▸ **WHAT THE EXERCISE ASKS**: The full listing, start to finish: write it out again exactly.

▸ **DATA SHOWN**:
-- Opening Marker --

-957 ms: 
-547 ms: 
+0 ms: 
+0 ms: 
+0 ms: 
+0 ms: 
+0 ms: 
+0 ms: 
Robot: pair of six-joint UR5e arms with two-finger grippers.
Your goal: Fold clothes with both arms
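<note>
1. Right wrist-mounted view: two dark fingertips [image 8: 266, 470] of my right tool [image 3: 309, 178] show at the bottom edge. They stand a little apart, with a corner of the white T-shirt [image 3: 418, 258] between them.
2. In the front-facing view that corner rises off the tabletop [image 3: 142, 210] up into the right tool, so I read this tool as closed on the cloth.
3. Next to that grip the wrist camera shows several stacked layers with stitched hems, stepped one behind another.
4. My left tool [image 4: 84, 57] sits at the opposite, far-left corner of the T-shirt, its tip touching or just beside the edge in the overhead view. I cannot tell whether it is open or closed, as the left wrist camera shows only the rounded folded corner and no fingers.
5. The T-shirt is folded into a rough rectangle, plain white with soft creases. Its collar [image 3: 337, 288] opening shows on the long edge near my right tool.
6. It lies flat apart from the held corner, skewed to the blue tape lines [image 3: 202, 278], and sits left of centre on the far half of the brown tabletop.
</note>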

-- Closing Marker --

▸ **ANSWER TO THIS EXERCISE**:
-957 ms: 
-547 ms: 
+0 ms: 
+0 ms: 
+0 ms: 
+0 ms: 
+0 ms: 
+0 ms: 
Robot: pair of six-joint UR5e arms with two-finger grippers.
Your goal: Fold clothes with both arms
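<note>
1. Right wrist-mounted view: two dark fingertips [image 8: 266, 470] of my right tool [image 3: 309, 178] show at the bottom edge. They stand a little apart, with a corner of the white T-shirt [image 3: 418, 258] between them.
2. In the front-facing view that corner rises off the tabletop [image 3: 142, 210] up into the right tool, so I read this tool as closed on the cloth.
3. Next to that grip the wrist camera shows several stacked layers with stitched hems, stepped one behind another.
4. My left tool [image 4: 84, 57] sits at the opposite, far-left corner of the T-shirt, its tip touching or just beside the edge in the overhead view. I cannot tell whether it is open or closed, as the left wrist camera shows only the rounded folded corner and no fingers.
5. The T-shirt is folded into a rough rectangle, plain white with soft creases. Its collar [image 3: 337, 288] opening shows on the long edge near my right tool.
6. It lies flat apart from the held corner, skewed to the blue tape lines [image 3: 202, 278], and sits left of centre on the far half of the brown tabletop.
</note>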

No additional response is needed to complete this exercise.